There is a certain amount of irony when it comes to money and couples. Remarkably, many couples find it easier to discuss their intimate relations than talk about their finances. Money can be an uncomfortable subject for many reasons – embarrassment, fear of being judged, or just plain depressing.Although it can be uncomfortable, playing Ostrich with your head in the sand is not going help you achieve the healthy financial life you want – or a healthy relationship.
So how do you bring up the subject of money with your significant other?
Preparing to Talk
Be transparent & Honest
Start with complete honesty – with yourself. It can be really difficult to be honest with your partner if you haven’t accepted your own financial reality yet. Part of having this conversation with your partner is being honest with yourself first.If you have something in your financial history that you’re not proud of, it’s time to come to terms with it and make a plan to move forward.
Understand that people have a lot of emotions about money
Before approaching your partner about money, understand that their attitude and feelings about money may not reflect yours. Most of us have internalised beliefs about how much money we should earn, how much we should have and what we can afford and not afford.
Too often we tie our self-worth to our net worth or income. If our net-worth or income is small or non-existent, especially compared to our partner’s, we can feel like we’re not contributing our fair share or that we’re a burden on the relationship.
It may be that you grew up in a household where it wasn’t okay to talk about money, or it was inferred that money was somehow evil (“money is the root of all evil”etc). This belief that money is bad may have been carried into adulthood and even passed onto your children. It’s an ironic contradiction that when asked, many of us say we’d like to be financially well off, yet the popular belief is that wealthy people are greedy and heartless.
So when you first start talking about money with your partner, understand that their experiences may have resulted in them having a very different attitude towards money than you.
Don’t wait — talk about it before money stress crops up
It may be tempting to chicken out and raise the issue “another day”. But money issues don’t disappear by themselves. Money affects nearly every aspect of our day-to-day lives, so it’s no surprise that money troubles are the greatest source of stress for many couples – theyare often cited as the leading cause of divorce. That’s why addressing your finances is a critical part of a healthy, thriving, and long-lasting relationship.
Start with goals and dreams
When bringing up a sensitive topic, it’s helpful to focus first on positive things first. Dreaming and hoping for bigger and better things is quite easy to do and most of us willingly participate even if we think it’s just a pipe-dream, for example winning lotto!Logically we know the chances of winning lotto are exceptionally small, but who hasn’t indulged in a dream or twoabout what we would do with all those millions!
Start your conversation there. Exchange your biggest dreams. What would each of you put down on your bucket list? Do you want to travel? What does retirement look like to each of you? If you could buy one thing regardless of cost, what would it be? Don’t forget your “little” dreams either.

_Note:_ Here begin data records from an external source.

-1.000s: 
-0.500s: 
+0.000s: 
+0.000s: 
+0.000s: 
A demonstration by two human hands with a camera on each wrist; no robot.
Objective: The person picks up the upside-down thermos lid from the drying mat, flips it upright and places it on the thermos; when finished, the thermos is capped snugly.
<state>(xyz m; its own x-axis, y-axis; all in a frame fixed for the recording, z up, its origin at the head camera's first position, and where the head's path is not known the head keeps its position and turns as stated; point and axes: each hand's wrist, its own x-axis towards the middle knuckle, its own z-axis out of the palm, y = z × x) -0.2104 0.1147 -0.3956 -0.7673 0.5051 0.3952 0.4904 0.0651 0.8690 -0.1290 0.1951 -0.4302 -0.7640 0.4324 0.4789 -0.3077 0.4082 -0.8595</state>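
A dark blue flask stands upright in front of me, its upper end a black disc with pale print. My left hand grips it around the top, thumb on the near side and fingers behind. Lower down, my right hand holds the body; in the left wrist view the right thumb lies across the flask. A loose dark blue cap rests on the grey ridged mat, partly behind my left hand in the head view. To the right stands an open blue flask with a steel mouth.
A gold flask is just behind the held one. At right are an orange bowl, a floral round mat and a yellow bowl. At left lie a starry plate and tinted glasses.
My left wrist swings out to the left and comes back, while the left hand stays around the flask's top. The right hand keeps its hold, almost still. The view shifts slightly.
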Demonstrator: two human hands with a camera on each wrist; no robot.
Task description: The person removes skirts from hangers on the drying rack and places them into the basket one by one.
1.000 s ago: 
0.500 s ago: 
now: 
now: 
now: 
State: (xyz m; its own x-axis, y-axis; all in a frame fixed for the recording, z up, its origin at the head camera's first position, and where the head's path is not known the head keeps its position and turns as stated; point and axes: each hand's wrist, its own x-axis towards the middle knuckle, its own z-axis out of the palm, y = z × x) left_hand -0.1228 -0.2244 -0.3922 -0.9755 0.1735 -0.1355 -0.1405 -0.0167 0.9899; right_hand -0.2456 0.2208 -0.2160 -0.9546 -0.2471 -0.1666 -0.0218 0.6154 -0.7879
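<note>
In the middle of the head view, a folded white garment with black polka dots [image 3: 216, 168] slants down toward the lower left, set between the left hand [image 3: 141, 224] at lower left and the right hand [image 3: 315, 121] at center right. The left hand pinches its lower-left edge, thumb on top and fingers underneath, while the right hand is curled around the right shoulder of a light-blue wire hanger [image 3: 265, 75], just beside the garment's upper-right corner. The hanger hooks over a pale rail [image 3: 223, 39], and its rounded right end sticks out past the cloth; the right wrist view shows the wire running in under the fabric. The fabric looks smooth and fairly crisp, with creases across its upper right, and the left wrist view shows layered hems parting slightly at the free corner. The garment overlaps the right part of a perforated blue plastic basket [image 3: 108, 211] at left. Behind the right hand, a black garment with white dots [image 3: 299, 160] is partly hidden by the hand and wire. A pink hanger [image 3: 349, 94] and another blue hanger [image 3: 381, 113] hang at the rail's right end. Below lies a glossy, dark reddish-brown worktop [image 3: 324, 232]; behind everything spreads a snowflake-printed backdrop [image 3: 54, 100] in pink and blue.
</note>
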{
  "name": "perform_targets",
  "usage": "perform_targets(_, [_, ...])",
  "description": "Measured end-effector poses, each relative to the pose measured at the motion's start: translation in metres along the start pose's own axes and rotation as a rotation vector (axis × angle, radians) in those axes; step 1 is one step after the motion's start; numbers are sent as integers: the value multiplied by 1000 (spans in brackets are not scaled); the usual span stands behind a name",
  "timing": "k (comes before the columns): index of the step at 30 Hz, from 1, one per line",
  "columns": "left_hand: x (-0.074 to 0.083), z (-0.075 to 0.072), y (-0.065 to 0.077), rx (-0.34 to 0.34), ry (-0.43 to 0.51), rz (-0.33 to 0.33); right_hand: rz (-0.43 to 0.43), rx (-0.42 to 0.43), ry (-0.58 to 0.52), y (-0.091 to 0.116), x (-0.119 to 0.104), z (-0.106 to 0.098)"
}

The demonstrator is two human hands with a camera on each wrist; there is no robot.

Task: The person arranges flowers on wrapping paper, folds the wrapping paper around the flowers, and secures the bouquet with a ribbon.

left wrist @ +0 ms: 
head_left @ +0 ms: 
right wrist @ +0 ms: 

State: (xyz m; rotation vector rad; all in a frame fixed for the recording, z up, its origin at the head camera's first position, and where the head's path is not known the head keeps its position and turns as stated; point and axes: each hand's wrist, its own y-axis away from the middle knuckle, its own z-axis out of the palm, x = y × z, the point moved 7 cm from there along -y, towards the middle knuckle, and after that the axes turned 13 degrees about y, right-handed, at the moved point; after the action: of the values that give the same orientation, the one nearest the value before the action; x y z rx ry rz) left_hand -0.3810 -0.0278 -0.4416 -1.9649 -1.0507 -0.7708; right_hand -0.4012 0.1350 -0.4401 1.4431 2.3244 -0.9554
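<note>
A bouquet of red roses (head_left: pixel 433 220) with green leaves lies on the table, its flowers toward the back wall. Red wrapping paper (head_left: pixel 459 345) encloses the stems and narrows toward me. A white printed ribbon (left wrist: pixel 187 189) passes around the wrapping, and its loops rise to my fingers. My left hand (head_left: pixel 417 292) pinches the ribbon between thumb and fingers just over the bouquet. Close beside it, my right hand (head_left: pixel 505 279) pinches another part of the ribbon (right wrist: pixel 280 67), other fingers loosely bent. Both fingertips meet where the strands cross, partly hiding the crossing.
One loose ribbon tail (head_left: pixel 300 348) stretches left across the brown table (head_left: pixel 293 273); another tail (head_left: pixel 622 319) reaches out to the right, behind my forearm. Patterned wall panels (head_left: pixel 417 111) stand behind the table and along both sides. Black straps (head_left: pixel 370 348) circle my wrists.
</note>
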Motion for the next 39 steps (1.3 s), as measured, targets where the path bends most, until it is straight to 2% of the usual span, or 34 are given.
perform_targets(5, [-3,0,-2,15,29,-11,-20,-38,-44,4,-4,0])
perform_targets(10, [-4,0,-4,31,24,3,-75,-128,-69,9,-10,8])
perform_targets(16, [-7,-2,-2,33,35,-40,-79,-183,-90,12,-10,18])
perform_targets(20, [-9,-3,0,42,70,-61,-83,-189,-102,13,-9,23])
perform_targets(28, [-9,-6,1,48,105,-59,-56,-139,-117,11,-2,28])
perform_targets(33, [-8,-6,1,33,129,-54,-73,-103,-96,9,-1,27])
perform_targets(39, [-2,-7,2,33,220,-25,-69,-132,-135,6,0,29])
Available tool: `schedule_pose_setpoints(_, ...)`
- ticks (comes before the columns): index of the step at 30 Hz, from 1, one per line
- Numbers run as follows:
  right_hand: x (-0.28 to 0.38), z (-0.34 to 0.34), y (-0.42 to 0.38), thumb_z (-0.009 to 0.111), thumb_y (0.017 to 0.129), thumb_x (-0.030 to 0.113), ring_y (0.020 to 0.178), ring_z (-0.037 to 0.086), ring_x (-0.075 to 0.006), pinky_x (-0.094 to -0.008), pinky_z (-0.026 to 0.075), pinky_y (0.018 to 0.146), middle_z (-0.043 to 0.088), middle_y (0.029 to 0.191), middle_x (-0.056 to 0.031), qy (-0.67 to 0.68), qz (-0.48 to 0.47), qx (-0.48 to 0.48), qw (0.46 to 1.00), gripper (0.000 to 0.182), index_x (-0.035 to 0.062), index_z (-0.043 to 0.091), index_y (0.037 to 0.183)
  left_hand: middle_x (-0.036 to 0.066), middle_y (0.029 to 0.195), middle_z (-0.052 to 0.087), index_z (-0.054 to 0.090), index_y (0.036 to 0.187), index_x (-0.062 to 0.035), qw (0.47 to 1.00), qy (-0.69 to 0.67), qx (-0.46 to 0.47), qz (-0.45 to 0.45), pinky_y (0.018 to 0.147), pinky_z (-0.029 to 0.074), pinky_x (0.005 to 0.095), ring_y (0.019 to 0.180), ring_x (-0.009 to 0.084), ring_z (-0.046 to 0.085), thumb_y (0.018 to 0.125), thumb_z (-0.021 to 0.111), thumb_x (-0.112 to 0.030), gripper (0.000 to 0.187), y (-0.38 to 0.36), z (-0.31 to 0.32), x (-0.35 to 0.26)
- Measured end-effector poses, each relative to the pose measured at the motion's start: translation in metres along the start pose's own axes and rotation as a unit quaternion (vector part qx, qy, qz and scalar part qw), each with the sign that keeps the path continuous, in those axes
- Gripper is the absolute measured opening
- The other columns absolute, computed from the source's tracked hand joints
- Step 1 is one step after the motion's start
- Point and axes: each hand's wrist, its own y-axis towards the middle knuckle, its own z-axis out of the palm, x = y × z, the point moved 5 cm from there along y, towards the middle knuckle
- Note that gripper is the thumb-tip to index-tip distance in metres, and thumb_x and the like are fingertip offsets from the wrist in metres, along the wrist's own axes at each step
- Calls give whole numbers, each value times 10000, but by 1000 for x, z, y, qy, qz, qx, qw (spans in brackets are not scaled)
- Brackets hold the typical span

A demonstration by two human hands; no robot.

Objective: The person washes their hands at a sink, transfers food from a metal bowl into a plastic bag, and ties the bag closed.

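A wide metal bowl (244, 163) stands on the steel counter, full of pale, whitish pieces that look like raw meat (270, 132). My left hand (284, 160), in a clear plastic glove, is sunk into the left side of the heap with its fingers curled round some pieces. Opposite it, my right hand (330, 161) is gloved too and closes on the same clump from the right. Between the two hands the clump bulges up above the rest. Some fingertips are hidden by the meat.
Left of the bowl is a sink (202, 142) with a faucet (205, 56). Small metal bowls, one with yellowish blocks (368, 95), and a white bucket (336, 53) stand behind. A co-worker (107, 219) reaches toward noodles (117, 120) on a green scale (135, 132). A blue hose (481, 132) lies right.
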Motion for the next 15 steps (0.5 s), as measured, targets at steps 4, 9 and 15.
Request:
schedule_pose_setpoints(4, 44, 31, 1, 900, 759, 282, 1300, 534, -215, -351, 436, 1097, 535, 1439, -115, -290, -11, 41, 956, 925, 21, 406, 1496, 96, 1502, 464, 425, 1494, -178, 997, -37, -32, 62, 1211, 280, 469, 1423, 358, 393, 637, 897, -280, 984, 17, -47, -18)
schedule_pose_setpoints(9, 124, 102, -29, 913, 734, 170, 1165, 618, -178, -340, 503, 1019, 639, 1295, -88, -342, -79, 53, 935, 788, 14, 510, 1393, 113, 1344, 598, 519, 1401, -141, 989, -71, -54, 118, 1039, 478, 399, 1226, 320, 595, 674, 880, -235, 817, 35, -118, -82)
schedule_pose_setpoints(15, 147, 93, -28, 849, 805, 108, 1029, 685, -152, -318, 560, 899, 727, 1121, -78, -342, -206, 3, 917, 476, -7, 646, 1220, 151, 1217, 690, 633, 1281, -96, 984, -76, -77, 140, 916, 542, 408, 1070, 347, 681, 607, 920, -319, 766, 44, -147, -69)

Beginning this way will start a positive, non-threatening conversation and present the opportunity to take the subject deeper.
Talk about what you need to do to achieve your goals and dreams
Once you’ve talked about your big (and little) goals and dreams, talk about what it will take to make them come true. This exercise helps you to identify together what’s really important to you and what’s preventing you from achieving your hopes and dreams.
Will you need to increase your incomes? If so, how? Do you need to save more, spend less or invest more? If true, how will you execute on them?
Topics that should be addressed
Everyone is different, depending on their own unique circumstances, but here are some areas that you can consider for deeper discussion.
- The amount of debt you and your partner have and your plans for paying it off.
- The amount of savings and other assets you have and wish to strive for. You should also know whether you would want to treat these assets as joint assets or assets that each of you will retain individually.
- Spending habits. You will want to know the manner in which you both approach budgets and spending.
- Financial styles. For example, do you pay your bills as soon as they are received, whereas your partner pays them right on the deadline (or later)? Are your bank accounts diligently balanced, whereas your partner’s is a very rough approximation of what he or she thinks is in there? Are you a conservative investor whereas your partner is more willing to take risks?
Work out what you’re willing to do as a couple to achieve your dreams
Finally, talk about what you’re ready and willing to do as a couple to turn all your individual and mutual dreams into reality. Even if you only work towards a few of your goals from the first exercise, create a plan to move in the direction to achieve them.
A good way to assess the financial stability of your relationship is to ask yourself how sustainable your financial future would be with your partner, based on its current state. Ideally, you should feel comfortable knowing that you and your partner will be able to support your chosen lifestyle for the duration of your relationship.
Seek expert help to get your plan sorted and on track
If money isn’t something that either you or your partner feel particularly confident about, get outside help from a financial planning expert. In the same way you wouldn’t try to fix your car without knowing what you’re doing, the same goes for your finances. An appropriately qualified financial adviser will provide a knowledgeable sounding board for you and your partner and will ultimately save you time and money, a just maybe… your relationship!